*EXERCISE AIM*
Copy the lines exactly. Begin at the first line of the data and stop after the line with "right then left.".

*COLLECTED DATA*
------------------------------------------------
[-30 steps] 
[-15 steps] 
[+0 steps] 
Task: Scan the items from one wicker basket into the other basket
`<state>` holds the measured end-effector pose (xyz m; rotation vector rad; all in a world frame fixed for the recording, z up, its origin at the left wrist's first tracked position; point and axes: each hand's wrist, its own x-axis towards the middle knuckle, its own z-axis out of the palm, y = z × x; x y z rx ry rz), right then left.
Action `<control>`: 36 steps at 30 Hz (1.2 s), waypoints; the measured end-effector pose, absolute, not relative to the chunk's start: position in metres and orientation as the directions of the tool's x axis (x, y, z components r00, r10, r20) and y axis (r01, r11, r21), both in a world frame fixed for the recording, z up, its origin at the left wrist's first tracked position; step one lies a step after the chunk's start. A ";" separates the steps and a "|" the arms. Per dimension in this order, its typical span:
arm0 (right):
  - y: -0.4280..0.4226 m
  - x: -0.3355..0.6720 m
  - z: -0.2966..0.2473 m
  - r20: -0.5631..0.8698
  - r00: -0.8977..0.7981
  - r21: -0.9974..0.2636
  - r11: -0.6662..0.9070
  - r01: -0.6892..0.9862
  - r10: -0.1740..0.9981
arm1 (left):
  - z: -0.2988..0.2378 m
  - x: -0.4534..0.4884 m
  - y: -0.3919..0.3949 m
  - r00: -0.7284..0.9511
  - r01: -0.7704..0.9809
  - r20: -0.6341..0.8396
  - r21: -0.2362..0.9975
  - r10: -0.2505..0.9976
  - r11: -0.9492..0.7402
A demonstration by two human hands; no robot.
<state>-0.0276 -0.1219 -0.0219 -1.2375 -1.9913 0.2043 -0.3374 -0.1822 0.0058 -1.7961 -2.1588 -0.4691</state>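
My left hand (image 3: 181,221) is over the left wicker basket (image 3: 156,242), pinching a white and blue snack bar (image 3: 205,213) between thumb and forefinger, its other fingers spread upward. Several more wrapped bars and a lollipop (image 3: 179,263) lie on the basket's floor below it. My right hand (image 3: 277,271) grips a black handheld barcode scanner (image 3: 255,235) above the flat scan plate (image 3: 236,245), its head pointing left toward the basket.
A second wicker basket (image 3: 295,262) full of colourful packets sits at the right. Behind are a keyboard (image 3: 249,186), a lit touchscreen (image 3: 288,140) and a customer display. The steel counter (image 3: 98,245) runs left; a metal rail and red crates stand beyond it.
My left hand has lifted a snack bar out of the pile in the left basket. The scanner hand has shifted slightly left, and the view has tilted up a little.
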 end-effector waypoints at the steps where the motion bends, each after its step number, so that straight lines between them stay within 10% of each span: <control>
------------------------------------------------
*RESULT*
[-30 steps] 
[-15 steps] 
[+0 steps] 
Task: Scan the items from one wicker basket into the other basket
`<state>` holds the measured end-effector pose (xyz m; rotation vector rad; all in a world frame fixed for the recording, z up, its origin at the left wrist's first tracked position; point and axes: each hand's wrist, its own x-axis towards the middle knuckle, its own z-axis out of the palm, y = z × x; x y z rx ry rz), right then left.

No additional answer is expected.